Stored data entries
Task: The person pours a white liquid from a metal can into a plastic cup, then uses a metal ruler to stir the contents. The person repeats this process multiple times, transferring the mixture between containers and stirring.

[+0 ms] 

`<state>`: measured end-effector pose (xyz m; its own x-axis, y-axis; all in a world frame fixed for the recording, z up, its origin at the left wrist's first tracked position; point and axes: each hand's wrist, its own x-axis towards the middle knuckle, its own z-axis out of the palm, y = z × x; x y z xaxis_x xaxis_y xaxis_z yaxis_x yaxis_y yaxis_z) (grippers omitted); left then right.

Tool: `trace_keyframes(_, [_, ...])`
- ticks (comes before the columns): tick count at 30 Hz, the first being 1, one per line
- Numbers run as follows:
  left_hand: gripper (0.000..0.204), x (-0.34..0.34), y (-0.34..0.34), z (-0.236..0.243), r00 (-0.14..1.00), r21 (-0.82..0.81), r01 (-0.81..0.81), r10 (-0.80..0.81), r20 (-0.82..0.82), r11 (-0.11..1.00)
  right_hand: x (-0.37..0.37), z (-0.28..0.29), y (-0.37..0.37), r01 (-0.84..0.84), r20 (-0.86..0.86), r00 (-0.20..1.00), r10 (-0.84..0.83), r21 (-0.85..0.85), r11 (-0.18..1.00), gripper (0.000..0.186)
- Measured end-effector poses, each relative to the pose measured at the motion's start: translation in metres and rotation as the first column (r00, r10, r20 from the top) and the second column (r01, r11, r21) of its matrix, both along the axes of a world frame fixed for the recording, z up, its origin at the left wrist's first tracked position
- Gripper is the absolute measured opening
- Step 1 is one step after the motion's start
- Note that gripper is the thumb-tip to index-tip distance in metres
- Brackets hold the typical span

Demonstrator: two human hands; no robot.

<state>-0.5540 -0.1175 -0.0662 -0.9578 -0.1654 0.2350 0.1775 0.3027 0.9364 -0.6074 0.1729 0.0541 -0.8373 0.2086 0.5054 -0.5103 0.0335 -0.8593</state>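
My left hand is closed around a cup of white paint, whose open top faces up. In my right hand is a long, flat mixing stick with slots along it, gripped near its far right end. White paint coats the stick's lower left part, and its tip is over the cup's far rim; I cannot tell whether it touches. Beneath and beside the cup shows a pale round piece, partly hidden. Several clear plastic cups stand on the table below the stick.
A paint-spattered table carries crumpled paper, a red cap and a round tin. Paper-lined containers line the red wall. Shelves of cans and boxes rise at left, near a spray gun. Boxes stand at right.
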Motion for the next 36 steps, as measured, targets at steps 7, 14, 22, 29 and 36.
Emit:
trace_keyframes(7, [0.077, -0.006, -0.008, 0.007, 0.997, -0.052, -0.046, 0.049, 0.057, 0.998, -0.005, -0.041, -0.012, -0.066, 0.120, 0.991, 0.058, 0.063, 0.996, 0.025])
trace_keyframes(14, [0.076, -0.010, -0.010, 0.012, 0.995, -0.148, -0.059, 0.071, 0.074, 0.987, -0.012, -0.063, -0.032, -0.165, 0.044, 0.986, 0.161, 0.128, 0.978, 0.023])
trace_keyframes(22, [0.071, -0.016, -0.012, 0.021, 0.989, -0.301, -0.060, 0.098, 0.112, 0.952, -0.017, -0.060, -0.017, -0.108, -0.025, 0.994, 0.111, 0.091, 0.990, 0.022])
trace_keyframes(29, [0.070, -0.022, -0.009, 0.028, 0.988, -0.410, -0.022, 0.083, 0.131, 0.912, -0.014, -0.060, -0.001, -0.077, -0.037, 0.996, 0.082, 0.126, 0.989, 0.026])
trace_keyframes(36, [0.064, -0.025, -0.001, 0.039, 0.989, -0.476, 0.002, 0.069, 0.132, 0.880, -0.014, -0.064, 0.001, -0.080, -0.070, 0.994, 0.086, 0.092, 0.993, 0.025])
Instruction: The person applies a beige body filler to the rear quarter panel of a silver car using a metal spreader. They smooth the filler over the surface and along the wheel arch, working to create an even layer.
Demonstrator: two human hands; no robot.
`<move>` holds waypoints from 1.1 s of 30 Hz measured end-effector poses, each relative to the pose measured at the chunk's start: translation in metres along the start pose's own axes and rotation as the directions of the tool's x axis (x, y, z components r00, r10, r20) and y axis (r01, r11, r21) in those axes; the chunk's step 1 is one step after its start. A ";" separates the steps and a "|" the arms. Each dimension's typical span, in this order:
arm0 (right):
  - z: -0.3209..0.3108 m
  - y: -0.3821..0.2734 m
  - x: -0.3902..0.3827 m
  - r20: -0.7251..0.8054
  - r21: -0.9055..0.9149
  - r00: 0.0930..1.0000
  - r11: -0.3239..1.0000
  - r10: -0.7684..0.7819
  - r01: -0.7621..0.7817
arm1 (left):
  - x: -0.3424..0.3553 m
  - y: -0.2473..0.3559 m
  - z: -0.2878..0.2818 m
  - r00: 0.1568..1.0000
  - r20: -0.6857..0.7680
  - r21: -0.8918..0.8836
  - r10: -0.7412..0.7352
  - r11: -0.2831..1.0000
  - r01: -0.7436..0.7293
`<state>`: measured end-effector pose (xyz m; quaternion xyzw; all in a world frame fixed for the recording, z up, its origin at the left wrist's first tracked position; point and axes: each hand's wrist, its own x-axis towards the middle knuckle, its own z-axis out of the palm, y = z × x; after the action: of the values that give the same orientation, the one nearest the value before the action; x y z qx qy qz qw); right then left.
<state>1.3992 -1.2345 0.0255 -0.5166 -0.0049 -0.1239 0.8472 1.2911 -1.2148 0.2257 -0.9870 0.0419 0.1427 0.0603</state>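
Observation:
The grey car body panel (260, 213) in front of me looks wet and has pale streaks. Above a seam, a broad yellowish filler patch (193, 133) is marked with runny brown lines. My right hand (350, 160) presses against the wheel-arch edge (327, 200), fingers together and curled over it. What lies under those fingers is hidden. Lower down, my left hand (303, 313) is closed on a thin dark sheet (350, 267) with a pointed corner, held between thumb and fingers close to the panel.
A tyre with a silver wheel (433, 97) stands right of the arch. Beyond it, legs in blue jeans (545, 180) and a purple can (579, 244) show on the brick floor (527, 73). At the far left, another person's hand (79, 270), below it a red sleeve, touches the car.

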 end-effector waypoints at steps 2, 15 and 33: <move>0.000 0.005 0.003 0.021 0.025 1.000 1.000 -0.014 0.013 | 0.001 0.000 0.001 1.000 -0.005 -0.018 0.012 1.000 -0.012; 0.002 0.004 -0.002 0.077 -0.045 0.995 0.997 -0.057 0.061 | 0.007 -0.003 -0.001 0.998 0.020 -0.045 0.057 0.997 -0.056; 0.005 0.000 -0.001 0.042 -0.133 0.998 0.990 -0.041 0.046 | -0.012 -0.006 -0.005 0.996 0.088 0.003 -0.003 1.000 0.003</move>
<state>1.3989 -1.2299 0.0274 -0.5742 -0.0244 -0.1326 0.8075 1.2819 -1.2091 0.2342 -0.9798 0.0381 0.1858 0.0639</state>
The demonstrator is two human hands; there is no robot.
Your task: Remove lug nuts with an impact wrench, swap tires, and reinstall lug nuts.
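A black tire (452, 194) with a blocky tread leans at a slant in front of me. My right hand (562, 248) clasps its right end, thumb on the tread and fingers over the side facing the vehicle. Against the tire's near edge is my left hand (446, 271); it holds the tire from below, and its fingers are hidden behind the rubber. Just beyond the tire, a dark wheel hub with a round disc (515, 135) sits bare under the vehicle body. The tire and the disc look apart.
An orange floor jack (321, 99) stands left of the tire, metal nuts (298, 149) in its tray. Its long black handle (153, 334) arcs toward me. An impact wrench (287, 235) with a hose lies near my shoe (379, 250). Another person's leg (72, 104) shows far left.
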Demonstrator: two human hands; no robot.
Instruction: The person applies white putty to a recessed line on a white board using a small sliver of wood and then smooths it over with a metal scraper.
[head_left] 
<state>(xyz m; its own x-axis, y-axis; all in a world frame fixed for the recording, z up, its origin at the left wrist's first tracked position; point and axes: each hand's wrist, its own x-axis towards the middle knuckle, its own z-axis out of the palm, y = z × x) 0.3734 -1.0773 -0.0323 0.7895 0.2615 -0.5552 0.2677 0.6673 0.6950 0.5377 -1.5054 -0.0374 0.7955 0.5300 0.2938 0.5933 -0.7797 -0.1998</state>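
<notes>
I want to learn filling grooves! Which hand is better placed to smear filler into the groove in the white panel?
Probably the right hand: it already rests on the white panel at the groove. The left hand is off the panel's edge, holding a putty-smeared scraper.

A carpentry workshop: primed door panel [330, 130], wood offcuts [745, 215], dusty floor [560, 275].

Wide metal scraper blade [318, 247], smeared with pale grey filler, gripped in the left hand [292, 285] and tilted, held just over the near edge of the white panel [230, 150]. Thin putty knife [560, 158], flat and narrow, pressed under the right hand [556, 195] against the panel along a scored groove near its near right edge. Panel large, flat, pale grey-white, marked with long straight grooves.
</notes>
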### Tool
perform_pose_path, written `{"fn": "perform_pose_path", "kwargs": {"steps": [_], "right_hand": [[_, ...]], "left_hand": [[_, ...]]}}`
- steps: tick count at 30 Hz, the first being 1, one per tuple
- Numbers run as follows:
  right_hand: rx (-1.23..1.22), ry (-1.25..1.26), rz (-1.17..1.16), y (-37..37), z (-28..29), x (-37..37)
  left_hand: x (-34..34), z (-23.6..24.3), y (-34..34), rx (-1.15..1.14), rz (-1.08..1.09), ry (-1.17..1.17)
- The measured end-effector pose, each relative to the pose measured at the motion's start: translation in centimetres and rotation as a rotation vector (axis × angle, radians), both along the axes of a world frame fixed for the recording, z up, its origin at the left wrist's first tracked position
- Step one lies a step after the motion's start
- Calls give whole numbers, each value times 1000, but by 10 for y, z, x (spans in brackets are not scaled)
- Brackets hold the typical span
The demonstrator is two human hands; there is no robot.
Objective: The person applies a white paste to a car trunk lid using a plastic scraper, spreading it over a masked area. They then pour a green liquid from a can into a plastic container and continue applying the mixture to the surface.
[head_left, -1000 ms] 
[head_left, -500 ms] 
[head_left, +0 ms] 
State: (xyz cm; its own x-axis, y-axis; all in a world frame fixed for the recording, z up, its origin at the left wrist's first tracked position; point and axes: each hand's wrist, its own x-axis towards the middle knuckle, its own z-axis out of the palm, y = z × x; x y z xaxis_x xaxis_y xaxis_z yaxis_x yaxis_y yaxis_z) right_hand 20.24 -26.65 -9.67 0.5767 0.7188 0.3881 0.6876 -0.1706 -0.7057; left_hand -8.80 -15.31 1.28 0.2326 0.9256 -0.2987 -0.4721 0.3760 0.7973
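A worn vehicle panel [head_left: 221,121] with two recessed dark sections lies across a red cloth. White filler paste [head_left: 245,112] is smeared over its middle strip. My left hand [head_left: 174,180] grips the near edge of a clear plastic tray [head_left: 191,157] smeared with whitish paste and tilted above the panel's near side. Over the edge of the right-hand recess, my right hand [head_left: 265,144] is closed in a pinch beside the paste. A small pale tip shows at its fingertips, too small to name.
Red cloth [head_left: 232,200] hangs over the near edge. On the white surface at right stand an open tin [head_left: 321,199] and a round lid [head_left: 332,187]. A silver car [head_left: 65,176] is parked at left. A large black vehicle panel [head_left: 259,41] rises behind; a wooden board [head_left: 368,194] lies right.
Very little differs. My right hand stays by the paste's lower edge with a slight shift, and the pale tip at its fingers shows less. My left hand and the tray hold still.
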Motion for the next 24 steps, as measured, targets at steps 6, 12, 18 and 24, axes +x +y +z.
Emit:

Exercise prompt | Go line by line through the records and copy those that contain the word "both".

Result |
- Measured end-effector poses, each relative to the pose measured at the motion's start: translation in metres and rotation as the first column (r00, r10, r20 from the top) and the second column (r01, r11, r21) of its matrix, both along the axes of a world frame fixed for the recording, z up, its origin at the left wrist's first tracked position
- The measured end-effector pose, each relative to the pose measured at the motion's start: translation in centimetres and rotation as a rotation vector (axis × angle, radians), both along the axes of a world frame fixed for the recording, z up, its origin at the left wrist's first tracked position

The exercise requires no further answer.